Lytina Kaur had 17 miscarriages and was told she would never give birth again. Check her out with her 4 children, all born in just nine months.
Lytina was told she may never be able to give birth after being diagnosed with acute myeloid leukaemia, an aggressive cancer of the white blood cells, at the age of 17 and receiving a bone marrow transplant a year later.
However 13 years and several miscarriages later, Lytina, 32, from Wollaton in Nottingham, found out she had fallen pregnant. She gave birth to her first daughter Kiran in September 2015. Her twins,
Kajal and Kavita, were born via surrogate in India two months later.
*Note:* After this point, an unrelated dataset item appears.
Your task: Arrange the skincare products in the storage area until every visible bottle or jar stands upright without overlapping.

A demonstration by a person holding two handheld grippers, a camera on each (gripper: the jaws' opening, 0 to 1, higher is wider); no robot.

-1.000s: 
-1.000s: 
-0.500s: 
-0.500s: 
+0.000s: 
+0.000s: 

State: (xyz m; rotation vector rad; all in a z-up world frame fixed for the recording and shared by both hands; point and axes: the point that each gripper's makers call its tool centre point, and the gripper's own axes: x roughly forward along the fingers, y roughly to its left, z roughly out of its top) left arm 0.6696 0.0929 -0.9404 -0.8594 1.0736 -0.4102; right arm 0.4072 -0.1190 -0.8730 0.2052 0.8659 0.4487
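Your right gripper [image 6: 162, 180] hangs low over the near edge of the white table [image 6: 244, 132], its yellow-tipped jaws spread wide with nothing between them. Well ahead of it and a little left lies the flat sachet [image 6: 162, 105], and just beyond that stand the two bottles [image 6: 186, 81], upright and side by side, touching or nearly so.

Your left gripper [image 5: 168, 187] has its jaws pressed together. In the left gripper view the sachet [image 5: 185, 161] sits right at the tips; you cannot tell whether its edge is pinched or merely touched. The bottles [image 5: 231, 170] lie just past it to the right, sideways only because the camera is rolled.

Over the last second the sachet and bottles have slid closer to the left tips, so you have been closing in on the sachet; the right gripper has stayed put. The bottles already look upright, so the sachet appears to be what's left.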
And in June 2016, Lytina gave birth to Kiyara at the Queen's Medical Centre, Nottingham.
Lytina, who first started trying to get pregnant after her 2007 wedding, said:
'I had 17 miscarriages in total and they were all hard but that one (the first of which happened in 2010 after she conceived twins) was the most difficult because it was my first and I had been carrying them for a long time.'
She decided to explore adoption, but after being told there were no suitable Asian children available, she and her husband started looking at surrogacy.
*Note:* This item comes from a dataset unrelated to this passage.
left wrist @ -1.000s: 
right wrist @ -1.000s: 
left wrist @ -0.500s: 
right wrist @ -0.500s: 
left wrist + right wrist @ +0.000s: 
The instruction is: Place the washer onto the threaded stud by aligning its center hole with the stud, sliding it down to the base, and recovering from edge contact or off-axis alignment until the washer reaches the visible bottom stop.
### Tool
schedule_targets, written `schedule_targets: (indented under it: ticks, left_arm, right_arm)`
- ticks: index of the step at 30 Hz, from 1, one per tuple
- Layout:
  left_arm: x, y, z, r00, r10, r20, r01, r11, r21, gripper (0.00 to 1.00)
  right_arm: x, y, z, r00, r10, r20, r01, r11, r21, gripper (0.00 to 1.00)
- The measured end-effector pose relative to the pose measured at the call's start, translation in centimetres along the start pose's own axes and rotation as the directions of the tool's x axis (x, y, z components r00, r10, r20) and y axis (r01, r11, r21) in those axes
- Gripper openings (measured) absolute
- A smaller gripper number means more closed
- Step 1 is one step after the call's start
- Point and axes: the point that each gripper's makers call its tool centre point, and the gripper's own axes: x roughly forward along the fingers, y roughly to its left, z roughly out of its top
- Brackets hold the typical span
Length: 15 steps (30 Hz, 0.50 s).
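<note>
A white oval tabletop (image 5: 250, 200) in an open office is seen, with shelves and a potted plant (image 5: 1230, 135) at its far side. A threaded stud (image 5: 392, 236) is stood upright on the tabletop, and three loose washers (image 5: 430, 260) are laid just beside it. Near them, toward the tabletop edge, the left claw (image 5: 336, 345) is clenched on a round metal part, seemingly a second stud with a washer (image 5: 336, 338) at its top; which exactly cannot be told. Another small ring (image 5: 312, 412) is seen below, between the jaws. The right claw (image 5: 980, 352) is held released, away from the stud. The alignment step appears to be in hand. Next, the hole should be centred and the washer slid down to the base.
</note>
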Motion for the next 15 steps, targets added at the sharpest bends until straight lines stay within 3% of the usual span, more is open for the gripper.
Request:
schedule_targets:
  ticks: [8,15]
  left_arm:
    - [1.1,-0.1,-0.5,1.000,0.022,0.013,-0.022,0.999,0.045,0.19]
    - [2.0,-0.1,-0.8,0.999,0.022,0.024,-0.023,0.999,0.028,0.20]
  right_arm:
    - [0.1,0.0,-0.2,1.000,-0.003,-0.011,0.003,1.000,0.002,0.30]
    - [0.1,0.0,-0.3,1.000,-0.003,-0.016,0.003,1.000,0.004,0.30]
Between 2013 and 2015, a hospital in India made six attempts to implant an embryo into a surrogate – but each ended in miscarriage and the couple gave up.
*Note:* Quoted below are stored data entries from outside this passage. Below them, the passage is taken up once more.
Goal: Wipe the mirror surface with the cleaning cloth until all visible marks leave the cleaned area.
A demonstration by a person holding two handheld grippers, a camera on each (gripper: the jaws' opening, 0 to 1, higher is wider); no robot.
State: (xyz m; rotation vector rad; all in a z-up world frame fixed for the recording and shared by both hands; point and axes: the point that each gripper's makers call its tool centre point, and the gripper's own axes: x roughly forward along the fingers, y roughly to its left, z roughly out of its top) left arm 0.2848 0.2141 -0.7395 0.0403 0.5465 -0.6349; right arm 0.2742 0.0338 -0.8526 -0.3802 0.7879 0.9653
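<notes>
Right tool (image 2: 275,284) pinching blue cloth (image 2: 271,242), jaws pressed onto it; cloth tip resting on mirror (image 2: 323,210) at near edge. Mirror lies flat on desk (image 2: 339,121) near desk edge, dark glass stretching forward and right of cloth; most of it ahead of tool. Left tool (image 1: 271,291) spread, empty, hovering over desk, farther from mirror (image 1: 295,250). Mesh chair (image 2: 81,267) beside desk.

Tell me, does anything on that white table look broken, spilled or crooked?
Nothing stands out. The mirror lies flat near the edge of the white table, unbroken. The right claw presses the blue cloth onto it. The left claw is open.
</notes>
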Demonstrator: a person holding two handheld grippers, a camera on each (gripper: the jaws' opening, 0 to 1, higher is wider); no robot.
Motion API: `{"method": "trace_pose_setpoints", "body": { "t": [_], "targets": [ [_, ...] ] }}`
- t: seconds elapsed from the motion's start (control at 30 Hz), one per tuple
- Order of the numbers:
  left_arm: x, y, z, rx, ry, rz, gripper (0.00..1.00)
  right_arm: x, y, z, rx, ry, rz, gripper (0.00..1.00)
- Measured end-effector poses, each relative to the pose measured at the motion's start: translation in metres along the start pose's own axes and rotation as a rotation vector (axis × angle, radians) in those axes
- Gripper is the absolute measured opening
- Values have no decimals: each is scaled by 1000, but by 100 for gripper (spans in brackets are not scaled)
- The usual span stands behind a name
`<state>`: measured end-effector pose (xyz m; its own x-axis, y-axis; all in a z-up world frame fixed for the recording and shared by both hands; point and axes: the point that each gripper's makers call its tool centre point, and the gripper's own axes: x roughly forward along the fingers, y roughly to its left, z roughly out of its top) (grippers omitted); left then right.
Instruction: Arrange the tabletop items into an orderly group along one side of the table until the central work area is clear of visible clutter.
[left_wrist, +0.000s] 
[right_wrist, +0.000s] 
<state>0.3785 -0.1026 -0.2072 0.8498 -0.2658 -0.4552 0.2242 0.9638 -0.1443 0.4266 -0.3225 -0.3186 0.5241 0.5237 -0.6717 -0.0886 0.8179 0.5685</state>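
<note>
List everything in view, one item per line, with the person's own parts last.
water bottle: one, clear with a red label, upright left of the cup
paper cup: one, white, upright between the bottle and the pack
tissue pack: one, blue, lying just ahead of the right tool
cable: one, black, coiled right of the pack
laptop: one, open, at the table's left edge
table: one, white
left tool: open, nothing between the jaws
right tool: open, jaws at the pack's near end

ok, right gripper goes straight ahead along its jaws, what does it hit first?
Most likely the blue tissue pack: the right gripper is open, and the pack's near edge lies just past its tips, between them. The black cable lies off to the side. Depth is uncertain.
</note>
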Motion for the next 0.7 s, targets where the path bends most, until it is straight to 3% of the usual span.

But then, in February 2015, Lytina found out she had fallen pregnant naturally as she was planning to undergo IVF.
A delighted Lytina gave birth to her first daughter, Kiran, via a planned C-section at the Queen's Medical Centre in September 2015.
She said:
'It was quite a shock. My husband and I were waiting for a miscarriage. We just presumed it was going to happen. Every day was so hard. I didn't go places and I didn't drive because I didn't want to add any unnecessary stress. It was horrific.
'I didn't tell my family. I didn't tell anyone. I didn't want people to get excited for a miscarriage to happen again.